Note: All changes since the last report date have been highlighted.
Reason for Report: Teva acquisition of Barr cleared in US, Europe
Prev. Ed.: November 12, 2008; 3Q08 Earnings Update
Brokers’ Recommendations: Neutral: 85.7% (6 firms); Positive: 14.3% (1); Negative: 0.0% (0) Prev Ed.: 6; 2; 0
Brokers’ Target Price: $67.67 (↑ $0.38 from the last edition; 6 firms) Brokers’ Avg. Expected Return: 1.02%
*Note: Though dated December 22, share price and broker material are as of December 19.
Portfolio Manager Executive Summary
Barr Pharmaceuticals, Inc. (BRL) is a global specialty pharmaceutical company engaged in the development, manufacture, and marketing of prescription generic and proprietary pharmaceuticals, biopharmaceuticals, and active pharmaceutical ingredients. BRL is expected to be acquired by TEVA, with the transaction scheduled to be closed by 4Q08.
Of the 7 firms providing ratings on BRL, 1 (14.3%) gave positive ratings and 5 (85.7%) gave neutral ratings.
Neutral or equivalent outlook (6/7 firms): Target price range – $66-$68. The analysts believe that Barr’s focus on drugs with high barriers to entry and the Pliva acquisition gave Barr a foothold in fast-growth Central/Eastern Europe markets. However, the analysts view the Pliva acquisition as somewhat disappointing with unclear synergies and a higher-than-expected tax rate, obfuscating the real earnings or cash flow benefit. Further, the analysts believe that Yasmin sales (recently approved) is currently discounted in the shares and that generic Adderall XR (ADHD) will be a key 2009 EPS driver. Given the back-weighted nature of 2008 EPS and the recent guidance cut, the analysts prefer to remain at the sidelines.

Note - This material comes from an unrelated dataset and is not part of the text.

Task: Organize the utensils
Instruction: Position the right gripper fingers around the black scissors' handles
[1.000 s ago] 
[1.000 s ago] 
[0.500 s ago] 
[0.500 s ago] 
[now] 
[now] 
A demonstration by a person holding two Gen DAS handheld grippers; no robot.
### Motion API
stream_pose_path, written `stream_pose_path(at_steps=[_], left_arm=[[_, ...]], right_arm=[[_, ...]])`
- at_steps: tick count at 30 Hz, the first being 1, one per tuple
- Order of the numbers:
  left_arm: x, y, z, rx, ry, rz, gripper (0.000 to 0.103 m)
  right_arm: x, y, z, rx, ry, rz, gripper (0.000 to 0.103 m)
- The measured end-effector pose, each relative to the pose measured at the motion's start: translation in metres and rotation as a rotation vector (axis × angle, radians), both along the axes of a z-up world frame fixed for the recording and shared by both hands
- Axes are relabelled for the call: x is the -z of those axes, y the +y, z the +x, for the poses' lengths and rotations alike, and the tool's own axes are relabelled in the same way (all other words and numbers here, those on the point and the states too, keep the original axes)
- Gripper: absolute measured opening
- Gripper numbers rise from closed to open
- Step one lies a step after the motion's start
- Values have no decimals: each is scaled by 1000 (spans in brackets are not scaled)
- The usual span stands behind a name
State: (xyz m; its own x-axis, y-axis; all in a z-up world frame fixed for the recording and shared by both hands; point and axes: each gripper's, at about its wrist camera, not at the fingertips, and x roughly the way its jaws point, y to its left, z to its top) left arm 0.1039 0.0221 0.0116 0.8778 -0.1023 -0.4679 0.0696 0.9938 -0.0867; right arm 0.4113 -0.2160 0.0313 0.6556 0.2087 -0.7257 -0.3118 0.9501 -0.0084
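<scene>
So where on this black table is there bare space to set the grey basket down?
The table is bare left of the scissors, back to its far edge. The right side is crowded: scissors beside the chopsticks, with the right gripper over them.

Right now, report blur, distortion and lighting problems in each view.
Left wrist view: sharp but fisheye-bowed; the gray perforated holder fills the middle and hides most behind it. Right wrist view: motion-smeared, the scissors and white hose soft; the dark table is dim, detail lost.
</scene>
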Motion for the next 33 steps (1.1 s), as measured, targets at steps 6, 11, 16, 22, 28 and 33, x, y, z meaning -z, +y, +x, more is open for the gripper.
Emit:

Positive or equivalent outlook (1/7 firms): The firm provided a target price of $70. The analysts believe BRL should be viewed as a lucrative Buy as the company’s operating performance and pipeline visibility is expected to improve in future. Barr is positioned to benefit from the growth of its existing domestic generic pharmaceutical business and the analysts expect the company’s capital redeployment into international operations and branded franchises to bolster its profitability and topline growth. The analysts believe that Barr’s near-term financial performance will be the most important catalyst for the stock, although any patent litigation win may also aid the stock’s performance. The analysts view these as meaningful drivers that would position BRL to resume growth in 2009 and believe that Barr offers excellent visibility for 2009 with the exclusive launch of Adderall XR and the possibility that Yasmin’s exclusivity period will be extended beyond 2008. Moreover, the analysts consider the recent Yasmin settlement agreement with Bayer as a positive because the growth opportunities from this product are substantial and sustainable and provide some visibility on 2011 oral contraceptives (OC) sales for BRL.
Long-Term Outlook
Longer term, Barr is positioning to be a future leader in the biogeneric market. Barr has six generics that could launch within the next twelve months, including Allegra-D, Yasmin, TriCyclin Lo, Nasocort, Adderall XR, and Mirapex. The prospect of 2009 appears bright. The Digest long-term growth rate is 12.5%. Three-year (2007–2010) CAGRs for revenue and net income are 5.1% and 11.3%, respectively, as per the Zacks Digest model.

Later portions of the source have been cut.